On the Orchard: an update

Updated: May 24, 2021


I skipped over a broad update on orchard happenings for the little snapshot of the bees. There is so much to be told about the happenings between my last update in March and now, almost the end of May!


(TL;DR version: finished pruning, fixed all.the.broken.things, started some spraying, listed a cabin for rent, got bees, and set the irrigation to drip)


For those who like the details, keep reading.


Pruning

We finished pruning on March 21. Unofficially, the pruning took us 78 "man days"- meaning a single person would have needed that amount of time to complete the orchard. We pulled it off in 32 calendar days; we worked approximately 28 days due to a few weather days and, frankly, a bit of exhaustion. Most days of pruning lasted around 14 hours, so we could say that the work amounts to 1,092 hours. That is a lot of time pulling a pruning trigger! Shane managed to record over 18,000 cuts in a single day which shadowed the rest of us by a couple thousand, no matter how fast we thought we were moving. We were grateful for having our neighbor, Shannon, help in the orchard for about 8 of the days. I was able to jump in on the weekends. We owe an immeasurable amount of gratitude for the entire month that Shane's friend, Billy, stayed with us to get this done. Shane and Billy worked every one of the 28 days and much of that time as just a pruning duo. It was fun hearing their almost brotherly banter throughout the pruning season. It definitely took the drudgery out of the work a bit to listen to all of Billy's crazy stories. If you come to the house and the girls give you a tour, you are likely to hear the far bedroom described as "Billy's room." We also renamed the "Willie" Block to the "Billy" Block in his honor. He earned it!


Shane

Those who read about the start of this adventure know that neither Shane nor I have any prior experience in orchards. I find it is giving us a good amount of humility to appreciate and absorb all of those so gracious with their time and knowledge to support and help through each step of this process. We could not, however, do this without some general ability to learn quickly and apply transferable skills wherever possible. While my writing seems to be an asset for those who like to follow along here, it's not going to grow the cherries. Shane, on the other hand, seems to find a daily reason to prove he is the true brawn in this operation and remind me just how lost we would be without him. Every step of this process, Shane has taken in stride and soaked in the learning required to run the orchard. Further, his almost inhuman mechanic abilities have saved us constantly.
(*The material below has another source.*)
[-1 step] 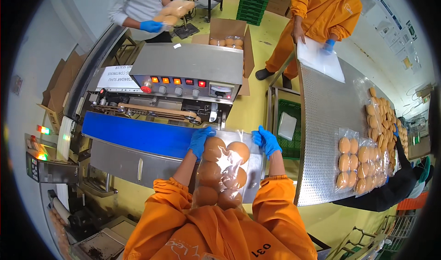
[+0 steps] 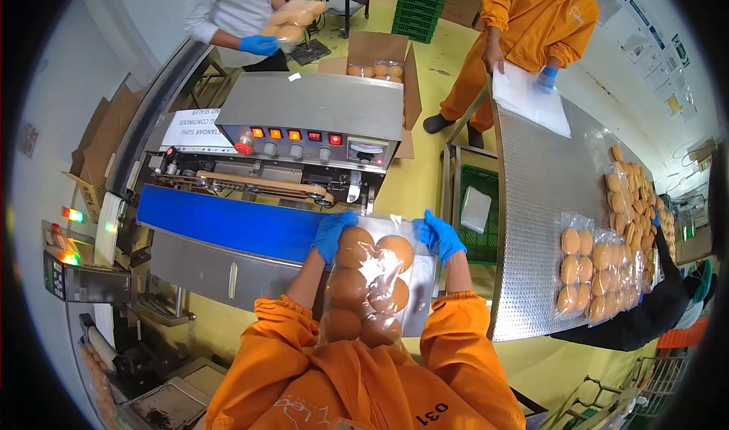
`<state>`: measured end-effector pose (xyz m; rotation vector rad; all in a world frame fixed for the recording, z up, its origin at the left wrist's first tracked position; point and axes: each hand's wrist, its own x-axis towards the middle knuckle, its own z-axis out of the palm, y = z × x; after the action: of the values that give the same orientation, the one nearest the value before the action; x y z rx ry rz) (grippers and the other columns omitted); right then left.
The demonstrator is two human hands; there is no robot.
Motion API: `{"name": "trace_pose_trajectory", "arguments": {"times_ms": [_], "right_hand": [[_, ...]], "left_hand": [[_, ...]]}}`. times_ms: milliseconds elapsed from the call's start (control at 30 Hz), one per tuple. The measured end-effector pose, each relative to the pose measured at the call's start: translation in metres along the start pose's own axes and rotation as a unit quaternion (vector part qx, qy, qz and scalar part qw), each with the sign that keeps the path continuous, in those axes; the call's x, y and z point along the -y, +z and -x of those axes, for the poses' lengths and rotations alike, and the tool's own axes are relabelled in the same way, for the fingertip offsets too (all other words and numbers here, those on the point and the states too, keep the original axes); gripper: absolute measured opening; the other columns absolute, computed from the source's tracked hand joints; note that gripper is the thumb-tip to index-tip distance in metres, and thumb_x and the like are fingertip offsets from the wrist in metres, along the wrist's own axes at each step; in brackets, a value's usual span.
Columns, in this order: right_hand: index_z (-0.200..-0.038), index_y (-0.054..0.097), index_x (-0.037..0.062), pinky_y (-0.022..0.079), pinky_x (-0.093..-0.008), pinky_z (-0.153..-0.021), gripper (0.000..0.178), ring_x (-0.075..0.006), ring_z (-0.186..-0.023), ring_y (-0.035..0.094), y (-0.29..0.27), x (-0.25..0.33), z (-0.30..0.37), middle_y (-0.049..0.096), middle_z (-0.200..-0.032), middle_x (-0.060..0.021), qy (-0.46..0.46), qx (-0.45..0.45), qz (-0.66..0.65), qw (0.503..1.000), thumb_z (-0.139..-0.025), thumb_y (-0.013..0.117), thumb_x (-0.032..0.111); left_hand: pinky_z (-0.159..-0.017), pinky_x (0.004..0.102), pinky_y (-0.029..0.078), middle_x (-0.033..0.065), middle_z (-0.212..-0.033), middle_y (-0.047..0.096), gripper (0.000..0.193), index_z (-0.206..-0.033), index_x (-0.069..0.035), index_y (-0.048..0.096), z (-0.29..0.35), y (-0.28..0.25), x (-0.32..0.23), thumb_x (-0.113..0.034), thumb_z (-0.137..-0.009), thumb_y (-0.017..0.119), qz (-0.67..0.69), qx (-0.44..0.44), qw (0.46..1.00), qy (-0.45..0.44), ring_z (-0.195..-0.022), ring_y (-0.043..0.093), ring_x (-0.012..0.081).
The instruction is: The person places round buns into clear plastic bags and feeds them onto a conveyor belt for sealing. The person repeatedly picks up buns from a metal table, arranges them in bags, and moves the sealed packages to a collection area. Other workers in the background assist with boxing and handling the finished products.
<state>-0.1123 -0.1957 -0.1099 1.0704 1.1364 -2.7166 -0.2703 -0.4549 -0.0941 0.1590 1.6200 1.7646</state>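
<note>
A clear plastic bag of round brown buns (image 2: pixel 348 287) lies in front of me, its top end toward the sealing machine (image 2: pixel 307 111). My left hand (image 2: pixel 332 234), in a blue glove, is closed on the bag's upper left corner, beside the end of the blue conveyor belt (image 2: pixel 228 219). On the other side, my right hand (image 2: pixel 442 236), also gloved in blue, pinches the upper right corner. The bag's top edge is stretched between both hands. Beneath it shows a metal plate (image 2: pixel 419 293).
To the right, a metal table (image 2: pixel 524 278) carries bagged buns (image 2: pixel 575 270) and loose ones. A co-worker in orange (image 2: pixel 524 20) handles plastic sheets (image 2: pixel 528 99) there. Behind the machine, a person in white (image 2: pixel 228 8) holds a bun pack (image 2: pixel 292 23) near an open carton (image 2: pixel 410 88).
The person in white has shifted the bun pack slightly to the right. My hands and the bag are almost unmoved.
</note>
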Motion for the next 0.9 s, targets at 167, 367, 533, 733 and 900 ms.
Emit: {"name": "trace_pose_trajectory", "arguments": {"times_ms": [167,367,533,733,900], "right_hand": [[-0.106,0.054,-0.003,0.051,-0.0331,-0.076,0.032,-0.023,-0.083,0.062,0.015,-0.016,-0.012,0.062,-0.095,-0.0135,-0.017,0.012,0.091,0.996,-0.088,0.052,0.023],[-0.09,0.057,-0.0017,0.05,-0.0318,-0.065,0.026,-0.0202,-0.071,0.06,0.052,-0.029,-0.023,0.062,-0.084,-0.0121,-0.08,-0.074,-0.033,0.993,-0.089,0.05,0.024],[-0.084,0.057,0.0003,0.051,-0.0334,-0.063,0.023,-0.02,-0.069,0.059,0.044,-0.026,-0.012,0.062,-0.083,-0.0121,-0.196,-0.165,-0.045,0.966,-0.088,0.051,0.022],[-0.083,0.055,0.0013,0.051,-0.0332,-0.062,0.02,-0.02,-0.067,0.059,0.049,-0.021,0.007,0.061,-0.077,-0.012,-0.254,-0.228,-0.055,0.938,-0.086,0.056,0.021],[-0.084,0.056,0.0009,0.051,-0.0322,-0.062,0.02,-0.0193,-0.067,0.059,0.037,-0.036,-0.005,0.062,-0.079,-0.012,-0.271,-0.219,-0.054,0.936,-0.085,0.057,0.021]], "left_hand": [[-0.074,0.0265,0.048,0.007,-0.091,0.065,0.022,-0.095,-0.001,0.064,-0.013,-0.015,0.004,-0.017,-0.081,0.06,0.015,0.013,0.998,-0.06,-0.079,0.059,0.0141],[-0.075,0.0267,0.047,0.0057,-0.092,0.063,0.022,-0.095,-0.002,0.063,-0.011,-0.021,-0.011,-0.019,-0.083,0.058,0.047,0.02,0.998,-0.045,-0.082,0.058,0.0132],[-0.074,0.0254,0.047,0.0044,-0.091,0.063,0.019,-0.092,-0.002,0.064,-0.008,0.01,-0.015,-0.018,-0.083,0.055,0.094,-0.003,0.995,-0.035,-0.082,0.057,0.0123],[-0.068,0.026,0.048,0.0053,-0.084,0.064,0.019,-0.091,-0.001,0.065,-0.001,0.016,0.005,-0.012,-0.081,0.052,-0.001,-0.068,0.996,0.054,-0.074,0.059,0.0134],[-0.062,0.028,0.048,0.0088,-0.077,0.065,0.016,-0.08,0.001,0.065,-0.007,0.001,-0.004,-0.011,-0.078,0.055,0.033,-0.071,0.995,0.056,-0.067,0.059,0.0144]]}}
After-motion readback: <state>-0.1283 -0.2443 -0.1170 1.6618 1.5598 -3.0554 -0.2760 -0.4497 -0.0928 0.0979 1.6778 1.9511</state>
As I noted in earlier posts about the purchase process, the prior owner of the orchard was over the moon to see a family purchase this property. It sustained his dreams for the tireless work and money he had dotingly poured into these cherry trees. With that, we were able to acquire just about everything we would need to keep the orchard growing strong. Much like all agricultural endeavors, there is a large amount of mechanical implements required to keep things in order. So far, we are fairly certain that every single mechanical item on the orchard has not worked when needed. Which is also not uncommon in agriculture, but it will never be convenient or without frustration.


This is where we celebrate Shane. It is awe-inspiring to watch just how quickly and thoroughly he is able to troubleshoot, fix, iterate, and move past just about any mechanical hang up around here. We have had small things like issues with the blades on the pruners to larger concerns like sheared irrigation pump bolts and cracked sprayer housings. He is able to identify and fix each issue with precision and a surprising amount of humility (he will probably hate this entire blog since it spotlights his skills). Even our chemical rep took note of this trait when there was a small issue with the spreader and his response was "well, if you can't figure it out, I won't be able to either." I am acutely aware of why so many pilots and mechanics used to joke that he was a "helicopter whisperer" and specifically wanted him to be on their job or had him on speed dial.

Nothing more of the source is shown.